À M me de Girardin.

[28 septembre 1854.]

J’ai lu la Joie fait peur. Quelle ravissante chose ! Je me la suis jouée et j’en ai eu dans la pensée une représentation exquise. Savez-vous comment ? Je me suis tout bêtement figuré vous la lisant. Votre sourire faisait la rampe, vos yeux étaient le lustre, votre son de voix était la musique de toutes ces âmes. Moi je faisais foule, et j’applaudissais. Quelle idée de femme que cette pièce ! Et quelle idée de poëte ! Je m’aperçois que je radote de ce bijou, et que je ne vous parle pas du tout de ce qui devrait remplir cette dernière page. Ah ! ça, est-ce que vous ne reviendrez pas cette année à Jersey ? Je mets mon île dans un cornet de papier et je vous l’offre. Daignez accepter ce bouquet.
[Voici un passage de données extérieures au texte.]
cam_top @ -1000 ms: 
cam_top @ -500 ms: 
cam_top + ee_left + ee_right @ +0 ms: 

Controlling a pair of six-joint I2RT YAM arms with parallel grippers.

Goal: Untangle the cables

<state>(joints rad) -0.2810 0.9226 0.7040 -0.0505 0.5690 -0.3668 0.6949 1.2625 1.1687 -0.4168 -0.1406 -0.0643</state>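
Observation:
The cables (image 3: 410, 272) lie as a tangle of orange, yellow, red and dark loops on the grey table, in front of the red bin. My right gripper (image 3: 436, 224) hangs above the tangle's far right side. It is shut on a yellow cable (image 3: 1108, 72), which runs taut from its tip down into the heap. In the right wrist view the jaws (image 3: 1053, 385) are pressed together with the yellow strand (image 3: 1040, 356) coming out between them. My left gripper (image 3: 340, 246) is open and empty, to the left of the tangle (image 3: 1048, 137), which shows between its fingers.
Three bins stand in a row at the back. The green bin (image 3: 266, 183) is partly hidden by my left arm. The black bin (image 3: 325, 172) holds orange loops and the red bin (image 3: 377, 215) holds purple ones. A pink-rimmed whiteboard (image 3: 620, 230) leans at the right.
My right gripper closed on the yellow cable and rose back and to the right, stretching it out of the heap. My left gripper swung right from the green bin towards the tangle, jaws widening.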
Nous avons acquis quelques talents depuis l’an passé. Si vous veniez vous nous trouveriez montant à cheval et galopant le long de la mer. L’autre jour le colonel Téléki, après un quart d’heure de vif galop, s’est tourné vers nous et nous a dit : Bravo, cosaques ! Voilà un compliment. Je mets cette gloire à vos pieds.